*PROBLEM DETAILS*: Every line below should be given again without alteration.

*DATA SEGMENT*:
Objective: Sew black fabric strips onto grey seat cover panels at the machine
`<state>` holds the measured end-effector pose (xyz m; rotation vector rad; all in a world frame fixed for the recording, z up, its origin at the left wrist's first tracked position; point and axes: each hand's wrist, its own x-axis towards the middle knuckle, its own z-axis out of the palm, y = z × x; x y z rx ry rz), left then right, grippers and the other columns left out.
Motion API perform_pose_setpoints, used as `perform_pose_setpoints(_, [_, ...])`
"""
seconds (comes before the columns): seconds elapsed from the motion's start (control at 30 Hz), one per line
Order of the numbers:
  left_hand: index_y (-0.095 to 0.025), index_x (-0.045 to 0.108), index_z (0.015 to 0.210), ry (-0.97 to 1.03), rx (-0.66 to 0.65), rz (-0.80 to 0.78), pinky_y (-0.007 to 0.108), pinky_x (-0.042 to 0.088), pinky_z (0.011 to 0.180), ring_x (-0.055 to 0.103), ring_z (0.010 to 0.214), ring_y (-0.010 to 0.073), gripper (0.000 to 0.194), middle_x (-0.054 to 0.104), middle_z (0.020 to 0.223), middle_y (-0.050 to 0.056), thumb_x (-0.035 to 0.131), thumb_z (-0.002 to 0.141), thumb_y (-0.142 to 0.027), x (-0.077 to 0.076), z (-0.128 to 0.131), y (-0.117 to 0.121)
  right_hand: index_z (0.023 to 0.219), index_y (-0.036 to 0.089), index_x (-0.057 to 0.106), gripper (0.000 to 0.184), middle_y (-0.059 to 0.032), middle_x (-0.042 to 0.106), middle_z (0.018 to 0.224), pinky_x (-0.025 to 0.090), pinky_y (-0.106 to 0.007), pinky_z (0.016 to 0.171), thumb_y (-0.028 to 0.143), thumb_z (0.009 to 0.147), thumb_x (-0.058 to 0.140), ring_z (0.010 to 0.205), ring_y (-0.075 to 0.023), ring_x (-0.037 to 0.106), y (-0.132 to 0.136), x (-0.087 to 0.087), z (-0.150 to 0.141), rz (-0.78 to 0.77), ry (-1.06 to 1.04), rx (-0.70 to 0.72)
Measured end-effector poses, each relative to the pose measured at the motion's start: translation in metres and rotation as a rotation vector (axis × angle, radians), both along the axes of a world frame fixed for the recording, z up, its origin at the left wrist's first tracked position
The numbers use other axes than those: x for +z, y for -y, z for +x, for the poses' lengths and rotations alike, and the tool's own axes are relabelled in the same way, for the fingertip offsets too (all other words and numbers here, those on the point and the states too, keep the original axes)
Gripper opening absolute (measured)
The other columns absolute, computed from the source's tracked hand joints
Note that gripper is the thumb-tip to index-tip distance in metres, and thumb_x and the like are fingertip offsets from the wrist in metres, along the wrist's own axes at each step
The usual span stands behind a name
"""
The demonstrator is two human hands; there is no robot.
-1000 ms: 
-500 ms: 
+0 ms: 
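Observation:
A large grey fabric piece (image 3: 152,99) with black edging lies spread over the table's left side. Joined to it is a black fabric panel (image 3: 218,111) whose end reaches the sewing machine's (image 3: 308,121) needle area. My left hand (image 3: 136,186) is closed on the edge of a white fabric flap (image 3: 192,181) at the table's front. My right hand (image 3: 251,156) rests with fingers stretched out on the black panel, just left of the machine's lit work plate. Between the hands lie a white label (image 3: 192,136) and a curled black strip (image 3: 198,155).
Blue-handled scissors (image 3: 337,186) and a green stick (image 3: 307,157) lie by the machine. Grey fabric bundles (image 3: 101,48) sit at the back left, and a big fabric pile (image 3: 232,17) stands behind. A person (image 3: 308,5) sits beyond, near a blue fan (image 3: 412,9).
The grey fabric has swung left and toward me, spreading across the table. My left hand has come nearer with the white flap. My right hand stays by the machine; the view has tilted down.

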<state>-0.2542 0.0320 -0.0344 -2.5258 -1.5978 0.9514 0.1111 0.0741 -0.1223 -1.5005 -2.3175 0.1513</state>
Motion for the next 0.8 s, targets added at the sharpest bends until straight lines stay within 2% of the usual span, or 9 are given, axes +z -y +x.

*YOUR RESPONSE*:
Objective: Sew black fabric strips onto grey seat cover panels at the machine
`<state>` holds the measured end-effector pose (xyz m; rotation vector rad; all in a world frame fixed for the recording, z up, its origin at the left wrist's first tracked position; point and axes: each hand's wrist, its own x-axis towards the middle knuckle, its own z-axis out of the palm, y = z × x; x y z rx ry rz), left then right, grippers and the other columns left out.
Motion API perform_pose_setpoints, used as `perform_pose_setpoints(_, [_, ...])`
"""
seconds (comes before the columns): seconds elapsed from the motion's start (control at 30 Hz), one per line
Order of the numbers:
  left_hand: index_y (-0.095 to 0.025), index_x (-0.045 to 0.108), index_z (0.015 to 0.210), ry (-0.97 to 1.03), rx (-0.66 to 0.65), rz (-0.80 to 0.78), pinky_y (-0.007 to 0.108), pinky_x (-0.042 to 0.088), pinky_z (0.011 to 0.180), ring_x (-0.055 to 0.103), ring_z (0.010 to 0.214), ring_y (-0.010 to 0.073), gripper (0.000 to 0.194), middle_x (-0.054 to 0.104), middle_z (0.020 to 0.223), middle_y (-0.050 to 0.056), thumb_x (-0.035 to 0.131), thumb_z (-0.002 to 0.141), thumb_y (-0.142 to 0.027), x (-0.077 to 0.076), z (-0.128 to 0.131), y (-0.117 to 0.121)
  right_hand: index_z (0.023 to 0.219), index_y (-0.036 to 0.089), index_x (-0.057 to 0.106), gripper (0.000 to 0.184), middle_y (-0.059 to 0.032), middle_x (-0.042 to 0.106), middle_z (0.018 to 0.224), pinky_x (-0.025 to 0.090), pinky_y (-0.106 to 0.007), pinky_z (0.016 to 0.171), thumb_y (-0.028 to 0.143), thumb_z (0.009 to 0.147), thumb_x (-0.058 to 0.140), ring_z (0.010 to 0.205), ring_y (-0.075 to 0.023), ring_x (-0.037 to 0.106), y (-0.132 to 0.136), x (-0.087 to 0.087), z (-0.150 to 0.141), rz (-0.78 to 0.77), ry (-1.06 to 1.04), rx (-0.70 to 0.72)
Measured end-effector poses, each relative to the pose measured at the motion's start: translation in metres and rotation as a rotation vector (axis × angle, radians), both along the axes of a world frame fixed for the recording, z up, its origin at the left wrist's first tracked position
The numbers use other axes than those: x for +z, y for -y, z for +x, for the poses' lengths and rotations alike, and the tool's own axes are relabelled in the same way, for the fingertip offsets too (all other words and numbers here, those on the point and the states too, keep the original axes)
Gripper opening absolute (measured)
The other columns absolute, computed from the source's tracked hand joints
Note that gripper is the thumb-tip to index-tip distance in metres, and thumb_x and the like are fingertip offsets from the wrist in metres, along the wrist's own axes at each step
The usual span stands behind a name
"""
The demonstrator is two human hands; there is no robot.
-1000 ms: 
-500 ms: 
+0 ms: 
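Observation:
A large grey fabric piece (image 3: 152,99) with black edging lies spread over the table's left side. Joined to it is a black fabric panel (image 3: 218,111) whose end reaches the sewing machine's (image 3: 308,121) needle area. My left hand (image 3: 136,186) is closed on the edge of a white fabric flap (image 3: 192,181) at the table's front. My right hand (image 3: 251,156) rests with fingers stretched out on the black panel, just left of the machine's lit work plate. Between the hands lie a white label (image 3: 192,136) and a curled black strip (image 3: 198,155).
Blue-handled scissors (image 3: 337,186) and a green stick (image 3: 307,157) lie by the machine. Grey fabric bundles (image 3: 101,48) sit at the back left, and a big fabric pile (image 3: 232,17) stands behind. A person (image 3: 308,5) sits beyond, near a blue fan (image 3: 412,9).
The grey fabric has swung left and toward me, spreading across the table. My left hand has come nearer with the white flap. My right hand stays by the machine; the view has tilted down.
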
<state>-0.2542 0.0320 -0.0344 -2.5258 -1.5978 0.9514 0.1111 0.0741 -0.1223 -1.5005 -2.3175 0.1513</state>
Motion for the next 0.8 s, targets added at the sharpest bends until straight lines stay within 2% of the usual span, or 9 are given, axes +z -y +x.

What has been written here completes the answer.